Stored data:

◇ ◇ ◇ ◇ ◇ ◇ ◇

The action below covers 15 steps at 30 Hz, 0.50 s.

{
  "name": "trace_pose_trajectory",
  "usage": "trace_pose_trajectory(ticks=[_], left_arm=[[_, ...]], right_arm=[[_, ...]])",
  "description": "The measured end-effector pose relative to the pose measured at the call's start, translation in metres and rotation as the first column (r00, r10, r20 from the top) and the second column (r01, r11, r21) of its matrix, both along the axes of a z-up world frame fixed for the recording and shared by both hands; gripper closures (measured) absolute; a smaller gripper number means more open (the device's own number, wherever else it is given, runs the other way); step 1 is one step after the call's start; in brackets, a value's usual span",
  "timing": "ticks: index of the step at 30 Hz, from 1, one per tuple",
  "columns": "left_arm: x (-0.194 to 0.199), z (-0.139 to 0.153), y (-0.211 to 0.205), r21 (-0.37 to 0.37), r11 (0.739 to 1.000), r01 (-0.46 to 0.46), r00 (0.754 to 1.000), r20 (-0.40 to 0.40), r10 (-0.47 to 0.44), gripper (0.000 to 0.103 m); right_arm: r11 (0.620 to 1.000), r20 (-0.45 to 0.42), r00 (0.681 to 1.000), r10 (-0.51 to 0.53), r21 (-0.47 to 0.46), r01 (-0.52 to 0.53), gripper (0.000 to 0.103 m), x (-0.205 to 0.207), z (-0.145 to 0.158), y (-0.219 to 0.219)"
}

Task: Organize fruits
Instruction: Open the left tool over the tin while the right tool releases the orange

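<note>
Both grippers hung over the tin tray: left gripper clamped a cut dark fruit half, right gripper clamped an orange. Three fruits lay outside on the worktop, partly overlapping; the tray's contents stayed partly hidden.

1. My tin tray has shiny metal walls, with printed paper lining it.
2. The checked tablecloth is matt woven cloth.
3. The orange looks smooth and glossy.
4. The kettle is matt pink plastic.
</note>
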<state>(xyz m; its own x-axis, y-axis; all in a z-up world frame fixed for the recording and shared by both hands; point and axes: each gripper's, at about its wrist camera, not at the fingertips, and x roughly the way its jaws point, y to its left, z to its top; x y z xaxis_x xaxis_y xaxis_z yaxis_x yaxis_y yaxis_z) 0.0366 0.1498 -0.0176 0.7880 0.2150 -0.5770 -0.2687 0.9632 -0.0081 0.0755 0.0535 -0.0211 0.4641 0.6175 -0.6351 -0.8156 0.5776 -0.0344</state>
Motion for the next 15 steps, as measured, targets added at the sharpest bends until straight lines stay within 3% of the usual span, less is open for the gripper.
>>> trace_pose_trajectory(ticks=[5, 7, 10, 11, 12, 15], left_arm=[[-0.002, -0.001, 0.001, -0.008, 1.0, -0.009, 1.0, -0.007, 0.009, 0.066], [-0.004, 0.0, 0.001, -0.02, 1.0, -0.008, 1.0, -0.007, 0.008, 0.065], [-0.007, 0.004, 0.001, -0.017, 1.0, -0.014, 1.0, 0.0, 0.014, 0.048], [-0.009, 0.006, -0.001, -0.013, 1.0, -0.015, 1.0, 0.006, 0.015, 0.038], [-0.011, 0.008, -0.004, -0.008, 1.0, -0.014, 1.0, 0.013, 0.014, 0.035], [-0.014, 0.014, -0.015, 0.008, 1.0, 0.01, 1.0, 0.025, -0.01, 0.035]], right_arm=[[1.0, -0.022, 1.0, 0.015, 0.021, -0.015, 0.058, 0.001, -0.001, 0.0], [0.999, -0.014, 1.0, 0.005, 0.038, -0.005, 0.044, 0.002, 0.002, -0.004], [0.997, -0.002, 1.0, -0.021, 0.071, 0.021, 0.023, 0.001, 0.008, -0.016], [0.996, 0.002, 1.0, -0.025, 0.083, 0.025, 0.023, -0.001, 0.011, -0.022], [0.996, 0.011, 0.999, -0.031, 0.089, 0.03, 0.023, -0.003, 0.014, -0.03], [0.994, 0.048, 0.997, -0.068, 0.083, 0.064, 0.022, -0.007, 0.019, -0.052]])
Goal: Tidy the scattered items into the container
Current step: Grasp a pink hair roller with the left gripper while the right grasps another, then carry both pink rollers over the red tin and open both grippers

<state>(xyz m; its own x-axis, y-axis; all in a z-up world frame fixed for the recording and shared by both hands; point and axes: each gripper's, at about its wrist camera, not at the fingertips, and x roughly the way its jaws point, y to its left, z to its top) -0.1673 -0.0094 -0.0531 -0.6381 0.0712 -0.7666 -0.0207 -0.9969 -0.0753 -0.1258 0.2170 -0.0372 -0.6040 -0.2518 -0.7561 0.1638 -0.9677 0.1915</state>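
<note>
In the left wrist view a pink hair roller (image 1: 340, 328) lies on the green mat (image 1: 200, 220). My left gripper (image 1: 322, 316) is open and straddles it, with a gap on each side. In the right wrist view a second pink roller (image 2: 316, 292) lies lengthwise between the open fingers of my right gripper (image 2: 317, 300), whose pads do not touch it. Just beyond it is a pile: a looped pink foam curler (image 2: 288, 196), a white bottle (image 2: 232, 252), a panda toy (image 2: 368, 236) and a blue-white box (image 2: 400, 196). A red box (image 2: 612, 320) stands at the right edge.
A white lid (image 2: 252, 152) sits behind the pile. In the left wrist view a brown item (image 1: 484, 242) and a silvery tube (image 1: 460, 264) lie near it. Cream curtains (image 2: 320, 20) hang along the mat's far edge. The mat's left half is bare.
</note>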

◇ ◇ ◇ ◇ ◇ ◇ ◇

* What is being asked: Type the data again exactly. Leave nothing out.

* Output for this exercise:
The action below covers 15 steps at 30 Hz, 0.50 s.

{
  "name": "trace_pose_trajectory",
  "usage": "trace_pose_trajectory(ticks=[_], left_arm=[[_, ...]], right_arm=[[_, ...]])",
  "description": "The measured end-effector pose relative to the pose measured at the call's start, translation in metres and rotation as the first column (r00, r10, r20 from the top) and the second column (r01, r11, r21) of its matrix, both along the axes of a z-up world frame fixed for the recording and shared by both hands; gripper closures (measured) absolute; a smaller gripper number means more open (the device's own number, wherever else it is given, runs the other way); step 1 is one step after the call's start; in brackets, a value's usual span",
  "timing": "ticks: index of the step at 30 Hz, from 1, one per tuple",
  "columns": "left_arm: x (-0.194 to 0.199), z (-0.139 to 0.153), y (-0.211 to 0.205), r21 (-0.37 to 0.37), r11 (0.739 to 1.000), r01 (-0.46 to 0.46), r00 (0.754 to 1.000), r20 (-0.40 to 0.40), r10 (-0.47 to 0.44), gripper (0.000 to 0.103 m); right_arm: r11 (0.620 to 1.000), r20 (-0.45 to 0.42), r00 (0.681 to 1.000), r10 (-0.51 to 0.53), r21 (-0.47 to 0.46), r01 (-0.52 to 0.53), gripper (0.000 to 0.103 m), x (-0.205 to 0.207), z (-0.145 to 0.158), y (-0.219 to 0.219)"
}

Task: Organize fruits
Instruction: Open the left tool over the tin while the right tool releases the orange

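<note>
Both grippers hung over the tin tray: left gripper clamped a cut dark fruit half, right gripper clamped an orange. Three fruits lay outside on the worktop, partly overlapping; the tray's contents stayed partly hidden.

1. My tin tray has shiny metal walls, with printed paper lining it.
2. The checked tablecloth is matt woven cloth.
3. The orange looks smooth and glossy.
4. The kettle is matt pink plastic.
</note>
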<state>(xyz m; its own x-axis, y-axis; all in a z-up world frame fixed for the recording and shared by both hands; point and axes: each gripper's, at about its wrist camera, not at the fingertips, and x roughly the way its jaws point, y to its left, z to its top; x y z xaxis_x xaxis_y xaxis_z yaxis_x yaxis_y yaxis_z) 0.0366 0.1498 -0.0176 0.7880 0.2150 -0.5770 -0.2687 0.9632 -0.0081 0.0755 0.0535 -0.0211 0.4641 0.6175 -0.6351 -0.8156 0.5776 -0.0344</state>
Motion for the next 15 steps, as measured, targets added at the sharpest bends until straight lines stay within 3% of the usual span, less is open for the gripper.
>>> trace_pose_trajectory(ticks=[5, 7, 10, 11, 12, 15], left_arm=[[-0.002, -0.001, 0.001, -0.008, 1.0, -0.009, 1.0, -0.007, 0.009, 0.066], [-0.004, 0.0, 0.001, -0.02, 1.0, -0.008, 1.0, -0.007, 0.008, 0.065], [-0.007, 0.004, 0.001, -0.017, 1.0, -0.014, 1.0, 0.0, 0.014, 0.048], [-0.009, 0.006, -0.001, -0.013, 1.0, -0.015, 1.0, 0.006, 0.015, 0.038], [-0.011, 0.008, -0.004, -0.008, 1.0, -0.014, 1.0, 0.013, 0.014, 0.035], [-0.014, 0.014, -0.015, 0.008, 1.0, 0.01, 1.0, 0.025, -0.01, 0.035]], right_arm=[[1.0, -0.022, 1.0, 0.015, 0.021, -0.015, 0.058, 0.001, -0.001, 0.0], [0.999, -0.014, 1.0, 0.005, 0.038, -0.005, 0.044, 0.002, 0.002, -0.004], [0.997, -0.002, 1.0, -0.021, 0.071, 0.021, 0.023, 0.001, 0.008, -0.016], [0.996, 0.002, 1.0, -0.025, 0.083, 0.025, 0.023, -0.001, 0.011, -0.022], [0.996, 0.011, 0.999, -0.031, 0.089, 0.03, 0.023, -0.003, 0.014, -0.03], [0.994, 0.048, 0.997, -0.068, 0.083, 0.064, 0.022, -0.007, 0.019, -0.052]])
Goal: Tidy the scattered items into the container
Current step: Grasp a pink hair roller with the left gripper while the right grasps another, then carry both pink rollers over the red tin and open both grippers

<state>(xyz m; its own x-axis, y-axis; all in a z-up world frame fixed for the recording and shared by both hands; point and axes: each gripper's, at about its wrist camera, not at the fingertips, and x roughly the way its jaws point, y to its left, z to its top) -0.1673 -0.0094 -0.0531 -0.6381 0.0712 -0.7666 -0.0207 -0.9969 -0.0753 -0.1258 0.2170 -0.0372 -0.6040 -0.2518 -0.7561 0.1638 -0.9677 0.1915</state>
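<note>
In the left wrist view a pink hair roller (image 1: 340, 328) lies on the green mat (image 1: 200, 220). My left gripper (image 1: 322, 316) is open and straddles it, with a gap on each side. In the right wrist view a second pink roller (image 2: 316, 292) lies lengthwise between the open fingers of my right gripper (image 2: 317, 300), whose pads do not touch it. Just beyond it is a pile: a looped pink foam curler (image 2: 288, 196), a white bottle (image 2: 232, 252), a panda toy (image 2: 368, 236) and a blue-white box (image 2: 400, 196). A red box (image 2: 612, 320) stands at the right edge.
A white lid (image 2: 252, 152) sits behind the pile. In the left wrist view a brown item (image 1: 484, 242) and a silvery tube (image 1: 460, 264) lie near it. Cream curtains (image 2: 320, 20) hang along the mat's far edge. The mat's left half is bare.
</note>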

Here the exercise is finished.